**What the task asks**
The listing should be printed again without a single change.

**Stored data**
● ● ● ●

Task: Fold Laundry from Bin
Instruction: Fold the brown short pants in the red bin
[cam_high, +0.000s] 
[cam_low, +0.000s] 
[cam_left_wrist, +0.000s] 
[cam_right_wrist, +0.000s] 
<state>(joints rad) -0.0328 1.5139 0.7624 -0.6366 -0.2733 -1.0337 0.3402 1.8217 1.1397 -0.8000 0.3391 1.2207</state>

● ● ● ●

**Response for this exercise**
Task: Fold Laundry from Bin
Instruction: Fold the brown short pants in the red bin
[cam_high, +0.000s] 
[cam_low, +0.000s] 
[cam_left_wrist, +0.000s] 
[cam_right_wrist, +0.000s] 
<state>(joints rad) -0.0328 1.5139 0.7624 -0.6366 -0.2733 -1.0337 0.3402 1.8217 1.1397 -0.8000 0.3391 1.2207</state>

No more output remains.